_What you should do_.
Could you output the entries that follow exactly, omitting any pictures they contain?

:: Data under study

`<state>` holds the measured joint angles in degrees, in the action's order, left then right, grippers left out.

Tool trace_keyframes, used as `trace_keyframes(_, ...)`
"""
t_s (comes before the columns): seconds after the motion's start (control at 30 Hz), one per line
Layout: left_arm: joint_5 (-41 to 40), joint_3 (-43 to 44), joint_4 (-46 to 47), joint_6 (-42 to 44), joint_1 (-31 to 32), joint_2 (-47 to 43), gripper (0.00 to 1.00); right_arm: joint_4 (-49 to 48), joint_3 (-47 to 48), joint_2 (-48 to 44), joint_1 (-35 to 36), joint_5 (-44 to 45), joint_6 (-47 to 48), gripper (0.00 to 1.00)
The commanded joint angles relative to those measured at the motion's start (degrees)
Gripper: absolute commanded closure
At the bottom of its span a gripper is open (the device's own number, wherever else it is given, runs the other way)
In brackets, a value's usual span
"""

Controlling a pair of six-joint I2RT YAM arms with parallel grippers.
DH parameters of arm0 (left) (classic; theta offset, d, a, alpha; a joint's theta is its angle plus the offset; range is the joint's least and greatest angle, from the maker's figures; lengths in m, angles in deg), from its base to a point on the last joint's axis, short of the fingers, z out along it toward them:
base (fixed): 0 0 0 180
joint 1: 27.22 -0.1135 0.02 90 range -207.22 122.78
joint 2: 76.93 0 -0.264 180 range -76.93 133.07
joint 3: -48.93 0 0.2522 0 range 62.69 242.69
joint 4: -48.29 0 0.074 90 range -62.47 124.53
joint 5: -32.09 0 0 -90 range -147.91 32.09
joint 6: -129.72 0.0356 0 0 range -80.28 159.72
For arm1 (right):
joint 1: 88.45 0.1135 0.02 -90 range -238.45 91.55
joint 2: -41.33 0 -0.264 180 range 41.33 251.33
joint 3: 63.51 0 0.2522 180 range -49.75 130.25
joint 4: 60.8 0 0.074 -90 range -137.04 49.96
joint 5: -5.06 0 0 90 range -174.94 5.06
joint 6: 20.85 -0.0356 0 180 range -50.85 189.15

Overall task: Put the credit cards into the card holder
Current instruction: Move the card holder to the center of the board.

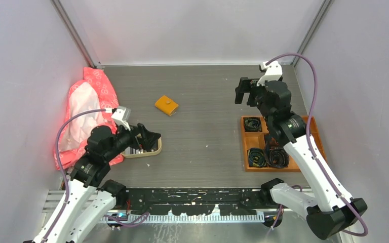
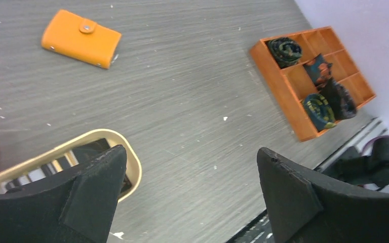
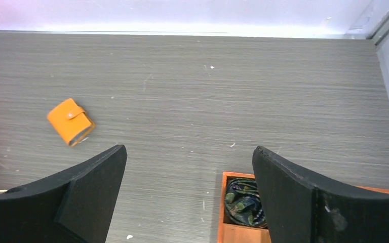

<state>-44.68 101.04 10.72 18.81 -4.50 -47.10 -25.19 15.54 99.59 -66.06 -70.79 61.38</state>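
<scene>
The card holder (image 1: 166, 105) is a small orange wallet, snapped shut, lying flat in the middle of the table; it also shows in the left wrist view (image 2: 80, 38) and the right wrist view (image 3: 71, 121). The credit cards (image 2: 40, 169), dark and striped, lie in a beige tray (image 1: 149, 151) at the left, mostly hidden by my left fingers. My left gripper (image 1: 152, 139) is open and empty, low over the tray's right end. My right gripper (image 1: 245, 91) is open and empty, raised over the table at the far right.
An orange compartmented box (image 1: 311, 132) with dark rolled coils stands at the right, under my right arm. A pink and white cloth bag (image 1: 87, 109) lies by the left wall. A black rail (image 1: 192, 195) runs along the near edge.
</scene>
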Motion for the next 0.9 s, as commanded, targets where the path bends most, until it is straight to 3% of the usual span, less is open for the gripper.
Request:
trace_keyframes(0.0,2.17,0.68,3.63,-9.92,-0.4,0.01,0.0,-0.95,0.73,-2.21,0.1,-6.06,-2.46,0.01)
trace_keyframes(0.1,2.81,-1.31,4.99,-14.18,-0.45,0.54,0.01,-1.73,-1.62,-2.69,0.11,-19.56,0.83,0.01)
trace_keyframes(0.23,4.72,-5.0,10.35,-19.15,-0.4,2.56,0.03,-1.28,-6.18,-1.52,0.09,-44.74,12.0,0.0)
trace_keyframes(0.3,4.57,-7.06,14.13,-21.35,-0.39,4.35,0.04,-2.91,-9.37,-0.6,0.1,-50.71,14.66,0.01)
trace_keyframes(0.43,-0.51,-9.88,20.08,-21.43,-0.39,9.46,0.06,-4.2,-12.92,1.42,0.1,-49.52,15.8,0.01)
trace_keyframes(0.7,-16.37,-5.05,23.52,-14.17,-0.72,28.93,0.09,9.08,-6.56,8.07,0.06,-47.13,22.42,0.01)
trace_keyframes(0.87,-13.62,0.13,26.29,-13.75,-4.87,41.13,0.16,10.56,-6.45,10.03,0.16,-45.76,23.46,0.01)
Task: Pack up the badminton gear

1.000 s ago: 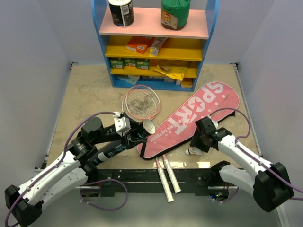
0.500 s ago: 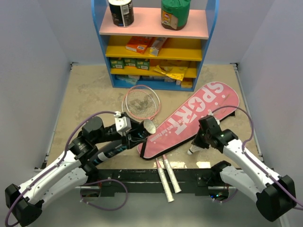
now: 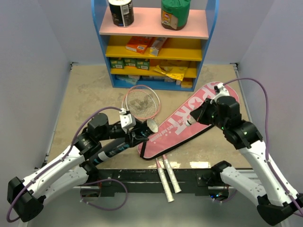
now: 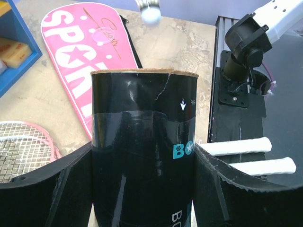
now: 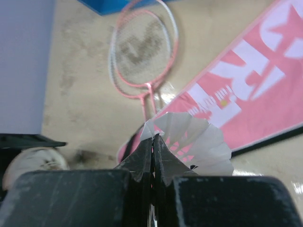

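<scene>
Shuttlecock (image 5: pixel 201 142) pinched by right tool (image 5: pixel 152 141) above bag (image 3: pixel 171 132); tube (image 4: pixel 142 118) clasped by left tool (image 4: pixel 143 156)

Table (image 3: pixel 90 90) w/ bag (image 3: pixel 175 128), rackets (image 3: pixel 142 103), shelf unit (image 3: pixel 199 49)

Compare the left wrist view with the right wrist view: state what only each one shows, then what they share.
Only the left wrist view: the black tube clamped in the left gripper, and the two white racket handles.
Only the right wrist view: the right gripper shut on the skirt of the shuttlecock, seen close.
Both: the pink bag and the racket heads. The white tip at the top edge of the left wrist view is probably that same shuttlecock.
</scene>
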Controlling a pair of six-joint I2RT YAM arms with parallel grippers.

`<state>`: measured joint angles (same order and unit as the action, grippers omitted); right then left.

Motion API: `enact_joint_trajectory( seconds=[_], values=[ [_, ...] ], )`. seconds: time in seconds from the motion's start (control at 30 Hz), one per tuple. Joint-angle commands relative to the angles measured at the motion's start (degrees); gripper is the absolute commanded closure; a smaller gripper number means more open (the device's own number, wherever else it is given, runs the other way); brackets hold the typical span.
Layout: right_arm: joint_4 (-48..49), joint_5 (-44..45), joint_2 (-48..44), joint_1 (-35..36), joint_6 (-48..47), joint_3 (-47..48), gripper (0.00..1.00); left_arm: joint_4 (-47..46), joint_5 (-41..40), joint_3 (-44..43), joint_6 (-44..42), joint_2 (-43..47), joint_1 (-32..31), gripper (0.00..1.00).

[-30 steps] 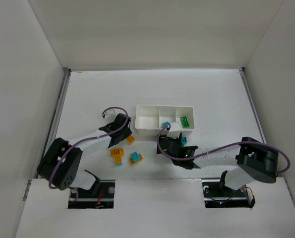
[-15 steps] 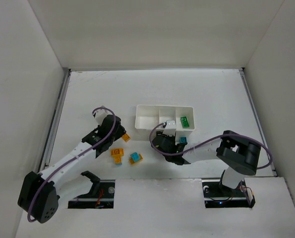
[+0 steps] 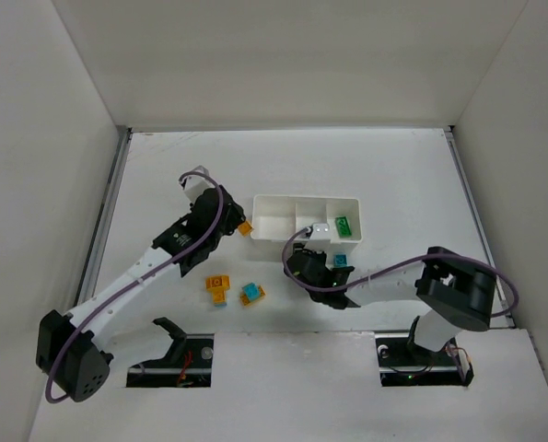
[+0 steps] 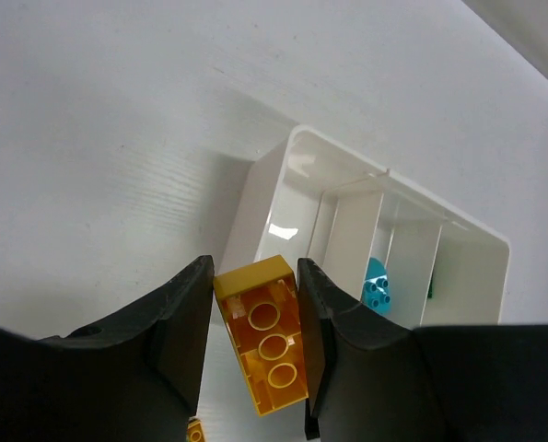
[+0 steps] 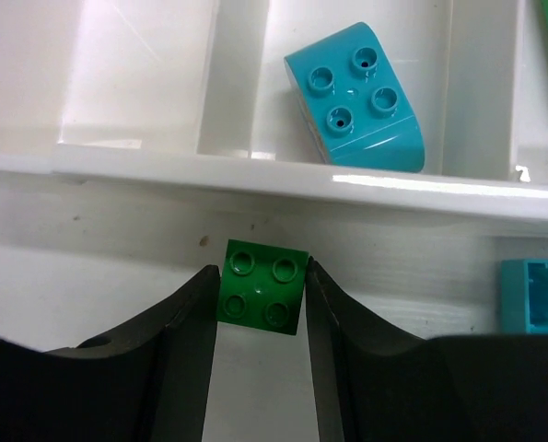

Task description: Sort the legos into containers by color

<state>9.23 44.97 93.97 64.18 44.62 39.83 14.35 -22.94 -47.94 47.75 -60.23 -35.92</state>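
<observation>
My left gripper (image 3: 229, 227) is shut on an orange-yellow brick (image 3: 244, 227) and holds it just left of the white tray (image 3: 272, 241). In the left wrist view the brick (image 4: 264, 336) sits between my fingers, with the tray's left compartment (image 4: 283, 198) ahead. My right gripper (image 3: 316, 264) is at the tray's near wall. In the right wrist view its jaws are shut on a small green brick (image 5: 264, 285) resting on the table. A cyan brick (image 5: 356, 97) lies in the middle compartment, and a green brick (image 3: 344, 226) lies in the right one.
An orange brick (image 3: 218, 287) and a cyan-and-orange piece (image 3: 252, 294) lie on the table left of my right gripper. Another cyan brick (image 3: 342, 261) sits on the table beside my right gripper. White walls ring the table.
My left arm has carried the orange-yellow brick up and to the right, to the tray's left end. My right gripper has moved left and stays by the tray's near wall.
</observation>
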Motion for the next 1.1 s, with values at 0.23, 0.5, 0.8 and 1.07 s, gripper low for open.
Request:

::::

_Response area_.
`<state>` holds the measured joint angles in degrees, in the action's order, left then right, grippers left out.

Tool trace_keyframes, used as `trace_keyframes(_, ...)`
"""
t_s (comes before the columns): seconds after the motion's start (control at 30 Hz), one per line
Layout: left_arm: joint_5 (-41 to 40), joint_3 (-43 to 44), joint_4 (-46 to 47), joint_6 (-42 to 44), joint_1 (-31 to 32), joint_2 (-47 to 43), gripper (0.00 to 1.00); right_arm: joint_4 (-49 to 48), joint_3 (-47 to 48), joint_2 (-48 to 44), joint_1 (-35 to 36), joint_5 (-44 to 45), joint_6 (-47 to 48), gripper (0.00 to 1.00)
The commanded joint angles relative to those measured at the motion's start (degrees)
Gripper: absolute commanded closure
At the bottom of its span a gripper is open (the device's own number, wherever else it is given, runs the other way)
In brackets, a value's usual span
"""

Controlling a pair of six-joint I2RT YAM arms with parallel grippers.
DH parameters of arm0 (left) (classic; theta offset, d, a, alpha; a joint's theta is its angle plus the offset; range is the joint's least and greatest angle, from the maker's figures; lengths in m, angles in deg), from its base to a point on the last joint's axis, short of the fingers, z out along it toward them:
base (fixed): 0 0 0 180
joint 1: 27.22 -0.1135 0.02 90 range -207.22 122.78
joint 2: 76.93 0 -0.264 180 range -76.93 133.07
joint 3: -48.93 0 0.2522 0 range 62.69 242.69
joint 4: -48.29 0 0.074 90 range -62.47 124.53
joint 5: -32.09 0 0 -90 range -147.91 32.09
joint 6: -129.72 0.0356 0 0 range -80.28 159.72
For arm1 (right):
joint 1: 88.45 0.1135 0.02 -90 range -238.45 91.55
joint 2: -41.33 0 -0.264 180 range 41.33 251.33
joint 3: 63.51 0 0.2522 180 range -49.75 130.25
joint 4: 60.8 0 0.074 -90 range -137.04 49.96
joint 5: -5.06 0 0 90 range -174.94 5.06
joint 6: 20.85 -0.0356 0 180 range -50.85 189.15

Overall task: Put the credit cards into the card holder
Current instruction: Move the card holder to the center of the board.


<state>-44.68 101.04 10.72 18.81 -4.50 -47.10 -25.19 15.54 99.59 -66.06 -70.79 61.38</state>
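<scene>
The card holder (image 1: 166, 105) is a small orange wallet, snapped shut, lying flat in the middle of the table; it also shows in the left wrist view (image 2: 80, 38) and the right wrist view (image 3: 71, 121). The credit cards (image 2: 40, 169), dark and striped, lie in a beige tray (image 1: 149, 151) at the left, mostly hidden by my left fingers. My left gripper (image 1: 152, 139) is open and empty, low over the tray's right end. My right gripper (image 1: 245, 91) is open and empty, raised over the table at the far right.
An orange compartmented box (image 1: 311, 132) with dark rolled coils stands at the right, under my right arm. A pink and white cloth bag (image 1: 87, 109) lies by the left wall. A black rail (image 1: 192, 195) runs along the near edge.
</scene>
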Motion for the next 0.9 s, as commanded, targets where the path bends most, until it is straight to 3% of the usual span, less is open for the gripper.
Request:
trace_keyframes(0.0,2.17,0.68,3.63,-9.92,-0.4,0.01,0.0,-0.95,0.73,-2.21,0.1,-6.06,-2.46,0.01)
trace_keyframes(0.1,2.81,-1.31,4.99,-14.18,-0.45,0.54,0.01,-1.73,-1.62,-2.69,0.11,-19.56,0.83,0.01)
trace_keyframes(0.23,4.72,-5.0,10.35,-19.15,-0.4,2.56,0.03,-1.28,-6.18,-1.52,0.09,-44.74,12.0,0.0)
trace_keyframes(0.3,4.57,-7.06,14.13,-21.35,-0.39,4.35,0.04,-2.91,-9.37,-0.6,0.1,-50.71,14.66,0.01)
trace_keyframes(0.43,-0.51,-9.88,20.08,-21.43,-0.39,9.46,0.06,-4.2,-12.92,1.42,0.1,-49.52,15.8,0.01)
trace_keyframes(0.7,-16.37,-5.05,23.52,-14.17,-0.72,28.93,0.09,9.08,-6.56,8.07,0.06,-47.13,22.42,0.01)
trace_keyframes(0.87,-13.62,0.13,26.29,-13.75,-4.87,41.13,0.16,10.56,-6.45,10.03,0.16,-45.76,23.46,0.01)
Task: Pack up the badminton gear

1.000 s ago: 
0.500 s ago: 
now: 
now: 
now: 

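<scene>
Shuttlecock (image 5: pixel 201 142) pinched by right tool (image 5: pixel 152 141) above bag (image 3: pixel 171 132); tube (image 4: pixel 142 118) clasped by left tool (image 4: pixel 143 156)

Table (image 3: pixel 90 90) w/ bag (image 3: pixel 175 128), rackets (image 3: pixel 142 103), shelf unit (image 3: pixel 199 49)

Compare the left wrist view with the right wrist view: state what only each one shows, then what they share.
Only the left wrist view: the black tube clamped in the left gripper, and the two white racket handles.
Only the right wrist view: the right gripper shut on the skirt of the shuttlecock, seen close.
Both: the pink bag and the racket heads. The white tip at the top edge of the left wrist view is probably that same shuttlecock.
</scene>
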Controlling a pair of six-joint I2RT YAM arms with parallel grippers.

`<state>`: measured joint angles (same order and unit as the action, grippers omitted); right then left.

Motion API: `enact_joint_trajectory( seconds=[_], values=[ [_, ...] ], )`. seconds: time in seconds from the motion's start (control at 30 Hz), one per tuple. Joint-angle commands relative to the angles measured at the motion's start (degrees); gripper is the absolute commanded closure; a smaller gripper number means more open (the device's own number, wherever else it is given, runs the other way); brackets hold the typical span.
Layout: right_arm: joint_4 (-48..49), joint_5 (-44..45), joint_2 (-48..44), joint_1 (-35..36), joint_6 (-48..47), joint_3 (-47..48), gripper (0.00..1.00); left_arm: joint_4 (-47..46), joint_5 (-41..40), joint_3 (-44..43), joint_6 (-44..42), joint_2 (-43..47), joint_1 (-32..31), gripper (0.00..1.00).

[-30 steps] 
[-15 steps] 
[+0 steps] 
[+0 steps] 
[+0 steps] 

Task description: Sort the legos into containers by color

<state>9.23 44.97 93.97 64.18 44.62 39.83 14.35 -22.94 -47.94 47.75 -60.23 -35.92</state>
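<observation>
My left gripper (image 3: 229, 227) is shut on an orange-yellow brick (image 3: 244, 227) and holds it just left of the white tray (image 3: 272, 241). In the left wrist view the brick (image 4: 264, 336) sits between my fingers, with the tray's left compartment (image 4: 283, 198) ahead. My right gripper (image 3: 316, 264) is at the tray's near wall. In the right wrist view its jaws are shut on a small green brick (image 5: 264, 285) resting on the table. A cyan brick (image 5: 356, 97) lies in the middle compartment, and a green brick (image 3: 344, 226) lies in the right one.
An orange brick (image 3: 218, 287) and a cyan-and-orange piece (image 3: 252, 294) lie on the table left of my right gripper. Another cyan brick (image 3: 342, 261) sits on the table beside my right gripper. White walls ring the table.
My left arm has carried the orange-yellow brick up and to the right, to the tray's left end. My right gripper has moved left and stays by the tray's near wall.
</observation>
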Motion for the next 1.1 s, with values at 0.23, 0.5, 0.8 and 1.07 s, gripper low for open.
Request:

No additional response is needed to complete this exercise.